Reproduce exactly the lines below from the one containing "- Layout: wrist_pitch" through the one containing "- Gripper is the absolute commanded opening", including both, and nothing else.

━━ Task material ━━

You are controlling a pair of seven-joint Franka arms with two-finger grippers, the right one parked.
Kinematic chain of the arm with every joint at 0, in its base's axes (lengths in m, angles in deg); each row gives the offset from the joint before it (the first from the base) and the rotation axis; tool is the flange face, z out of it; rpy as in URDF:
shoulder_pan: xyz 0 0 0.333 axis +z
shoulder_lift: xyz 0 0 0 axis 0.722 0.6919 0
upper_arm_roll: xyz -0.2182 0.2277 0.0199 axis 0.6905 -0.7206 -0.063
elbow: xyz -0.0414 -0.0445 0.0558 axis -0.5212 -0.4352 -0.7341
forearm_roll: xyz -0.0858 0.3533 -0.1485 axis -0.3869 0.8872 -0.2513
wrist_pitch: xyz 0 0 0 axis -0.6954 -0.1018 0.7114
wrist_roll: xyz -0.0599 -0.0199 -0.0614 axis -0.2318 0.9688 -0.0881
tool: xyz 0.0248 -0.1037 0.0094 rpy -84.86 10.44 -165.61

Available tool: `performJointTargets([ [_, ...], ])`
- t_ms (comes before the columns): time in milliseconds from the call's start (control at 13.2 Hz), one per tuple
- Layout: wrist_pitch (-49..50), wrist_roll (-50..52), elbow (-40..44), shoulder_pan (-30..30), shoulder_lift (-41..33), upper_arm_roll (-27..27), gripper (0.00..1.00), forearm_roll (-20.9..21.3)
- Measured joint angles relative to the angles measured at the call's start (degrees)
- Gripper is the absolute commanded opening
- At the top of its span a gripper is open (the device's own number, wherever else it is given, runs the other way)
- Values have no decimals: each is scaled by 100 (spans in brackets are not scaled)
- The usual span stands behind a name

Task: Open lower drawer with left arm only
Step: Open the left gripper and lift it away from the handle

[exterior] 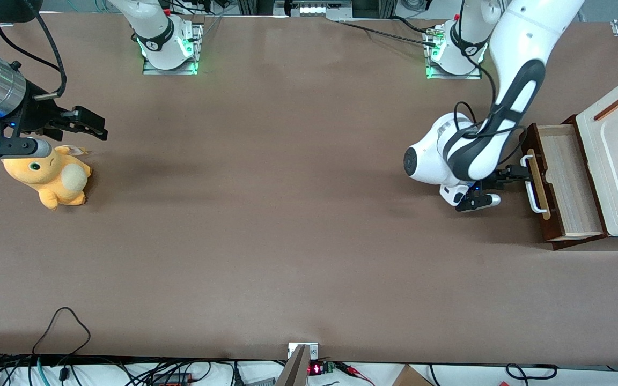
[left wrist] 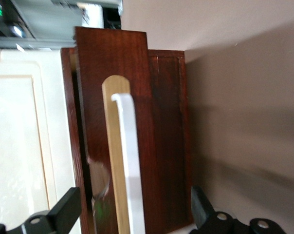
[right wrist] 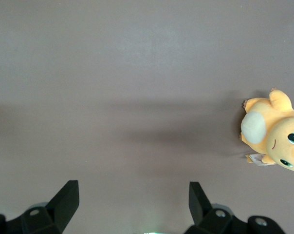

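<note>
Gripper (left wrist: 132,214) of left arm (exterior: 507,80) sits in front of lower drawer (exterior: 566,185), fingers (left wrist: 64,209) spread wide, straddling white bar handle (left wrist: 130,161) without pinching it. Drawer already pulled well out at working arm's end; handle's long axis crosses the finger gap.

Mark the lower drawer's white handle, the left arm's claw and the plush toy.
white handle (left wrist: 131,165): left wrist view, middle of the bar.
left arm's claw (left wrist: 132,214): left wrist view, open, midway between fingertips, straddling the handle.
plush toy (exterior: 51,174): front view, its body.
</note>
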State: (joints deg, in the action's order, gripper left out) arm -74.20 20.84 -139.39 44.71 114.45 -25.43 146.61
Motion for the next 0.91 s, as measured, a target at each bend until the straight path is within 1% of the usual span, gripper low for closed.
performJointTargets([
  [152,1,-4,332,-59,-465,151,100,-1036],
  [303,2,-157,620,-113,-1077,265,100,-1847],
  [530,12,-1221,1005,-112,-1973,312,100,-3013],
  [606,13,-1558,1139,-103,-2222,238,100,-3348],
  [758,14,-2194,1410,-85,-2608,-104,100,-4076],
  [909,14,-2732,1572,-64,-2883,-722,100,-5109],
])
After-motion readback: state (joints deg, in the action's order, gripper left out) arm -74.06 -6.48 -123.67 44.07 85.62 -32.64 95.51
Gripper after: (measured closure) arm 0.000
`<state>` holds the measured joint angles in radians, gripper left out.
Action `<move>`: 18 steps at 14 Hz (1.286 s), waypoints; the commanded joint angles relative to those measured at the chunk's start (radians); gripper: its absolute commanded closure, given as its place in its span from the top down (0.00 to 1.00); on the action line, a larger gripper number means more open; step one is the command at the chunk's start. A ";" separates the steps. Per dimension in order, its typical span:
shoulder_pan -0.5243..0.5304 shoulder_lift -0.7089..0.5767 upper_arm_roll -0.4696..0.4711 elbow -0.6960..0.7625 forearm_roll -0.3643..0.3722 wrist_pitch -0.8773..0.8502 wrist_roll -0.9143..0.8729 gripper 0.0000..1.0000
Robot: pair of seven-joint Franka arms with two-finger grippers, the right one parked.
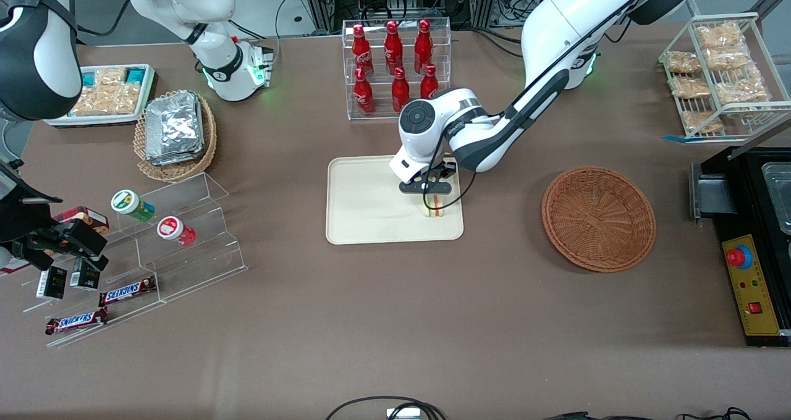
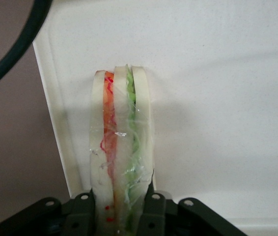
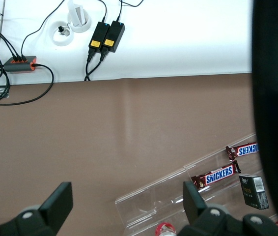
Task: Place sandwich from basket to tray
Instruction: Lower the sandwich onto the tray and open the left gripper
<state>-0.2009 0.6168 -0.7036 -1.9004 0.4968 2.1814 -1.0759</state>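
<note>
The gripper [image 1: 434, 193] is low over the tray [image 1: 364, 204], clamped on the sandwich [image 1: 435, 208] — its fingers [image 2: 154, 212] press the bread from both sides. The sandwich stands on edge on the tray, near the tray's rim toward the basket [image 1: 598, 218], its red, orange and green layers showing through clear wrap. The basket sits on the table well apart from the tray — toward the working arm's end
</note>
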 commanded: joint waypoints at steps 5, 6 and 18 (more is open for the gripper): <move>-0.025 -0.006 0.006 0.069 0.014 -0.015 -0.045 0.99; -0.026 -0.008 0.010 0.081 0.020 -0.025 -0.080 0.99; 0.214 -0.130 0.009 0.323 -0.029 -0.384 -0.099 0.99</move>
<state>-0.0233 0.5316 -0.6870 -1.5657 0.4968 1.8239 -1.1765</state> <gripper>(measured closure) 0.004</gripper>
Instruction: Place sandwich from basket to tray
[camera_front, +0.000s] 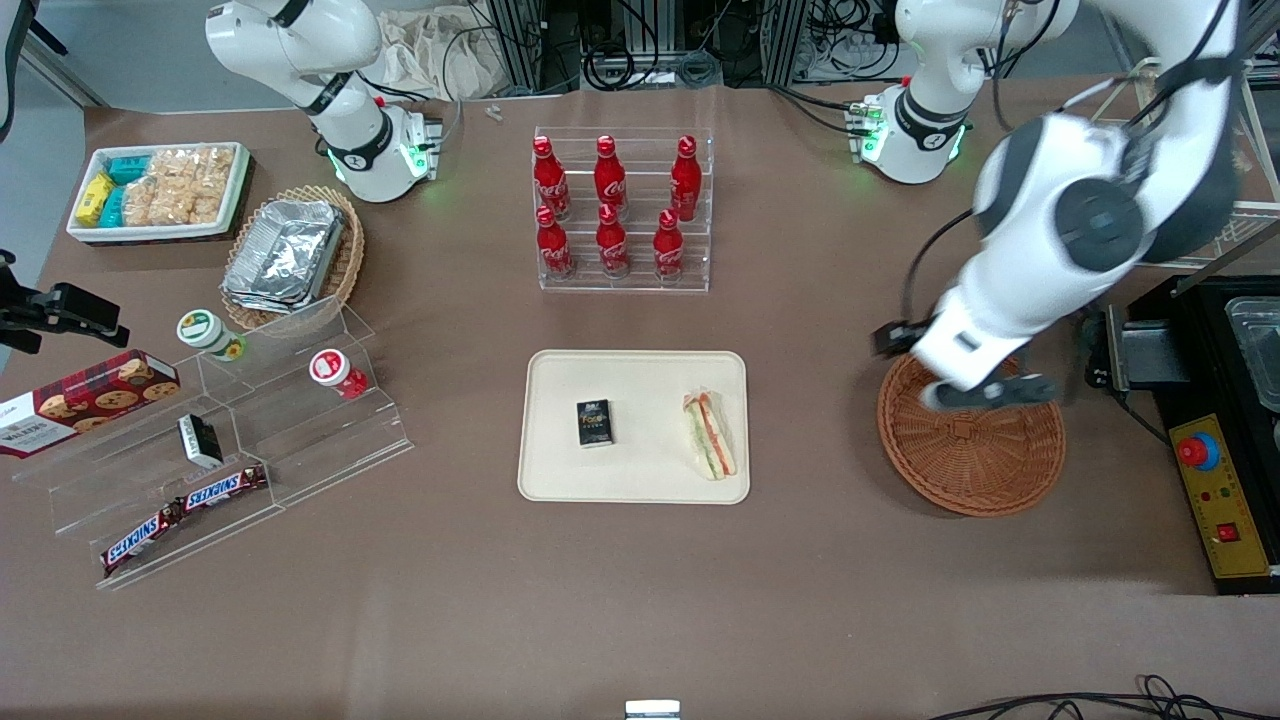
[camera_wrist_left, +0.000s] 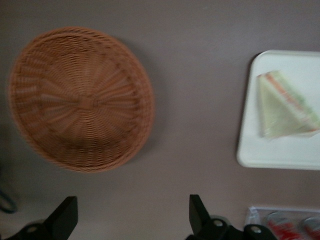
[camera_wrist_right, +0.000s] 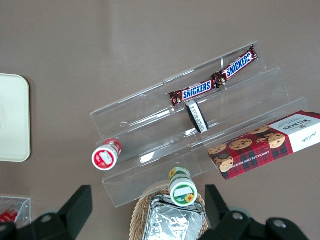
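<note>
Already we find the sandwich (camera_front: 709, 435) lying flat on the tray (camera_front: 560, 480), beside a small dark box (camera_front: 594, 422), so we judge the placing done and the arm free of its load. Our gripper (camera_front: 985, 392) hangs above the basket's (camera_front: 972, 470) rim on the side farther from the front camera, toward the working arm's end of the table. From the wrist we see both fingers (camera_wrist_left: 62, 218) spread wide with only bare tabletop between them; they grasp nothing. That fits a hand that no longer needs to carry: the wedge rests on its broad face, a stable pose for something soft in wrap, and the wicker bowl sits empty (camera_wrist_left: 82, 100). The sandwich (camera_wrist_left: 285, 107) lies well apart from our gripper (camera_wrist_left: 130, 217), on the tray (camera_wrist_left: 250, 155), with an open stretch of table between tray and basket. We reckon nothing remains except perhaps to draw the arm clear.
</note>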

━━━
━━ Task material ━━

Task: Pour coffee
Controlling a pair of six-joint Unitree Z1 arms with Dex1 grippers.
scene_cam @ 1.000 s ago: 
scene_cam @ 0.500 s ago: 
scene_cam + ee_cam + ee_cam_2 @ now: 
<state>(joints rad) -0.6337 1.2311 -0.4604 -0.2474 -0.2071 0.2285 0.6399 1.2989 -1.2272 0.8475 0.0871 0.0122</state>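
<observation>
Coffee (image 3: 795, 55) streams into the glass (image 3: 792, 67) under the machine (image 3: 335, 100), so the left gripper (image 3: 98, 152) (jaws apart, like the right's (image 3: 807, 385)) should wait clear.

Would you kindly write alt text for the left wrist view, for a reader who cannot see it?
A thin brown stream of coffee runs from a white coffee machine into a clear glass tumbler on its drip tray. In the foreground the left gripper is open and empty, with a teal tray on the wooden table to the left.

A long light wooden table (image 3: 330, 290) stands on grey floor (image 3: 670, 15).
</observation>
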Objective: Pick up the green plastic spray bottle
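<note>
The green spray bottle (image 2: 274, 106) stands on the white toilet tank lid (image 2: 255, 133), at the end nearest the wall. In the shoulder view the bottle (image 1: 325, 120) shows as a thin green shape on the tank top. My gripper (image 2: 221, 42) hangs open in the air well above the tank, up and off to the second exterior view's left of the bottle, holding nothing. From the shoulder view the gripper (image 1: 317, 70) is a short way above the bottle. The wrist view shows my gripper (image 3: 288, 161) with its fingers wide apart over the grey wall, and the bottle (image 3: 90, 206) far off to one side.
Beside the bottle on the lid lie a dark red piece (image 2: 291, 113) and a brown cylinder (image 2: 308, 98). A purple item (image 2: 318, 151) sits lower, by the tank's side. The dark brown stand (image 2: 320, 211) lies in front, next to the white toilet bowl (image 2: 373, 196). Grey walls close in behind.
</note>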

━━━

§ Result:
- Layout: wrist_pitch (-49..50), wrist_roll (-50..52), elbow (-40..44), shoulder_pan (-30..30), shoulder_lift (-41..33), upper_arm_roll (-27..27), gripper (0.00..1.00), forearm_roll (-20.9..21.3)
- Measured joint angles relative to the angles measured at the call's start (degrees)
- Gripper is the absolute commanded opening

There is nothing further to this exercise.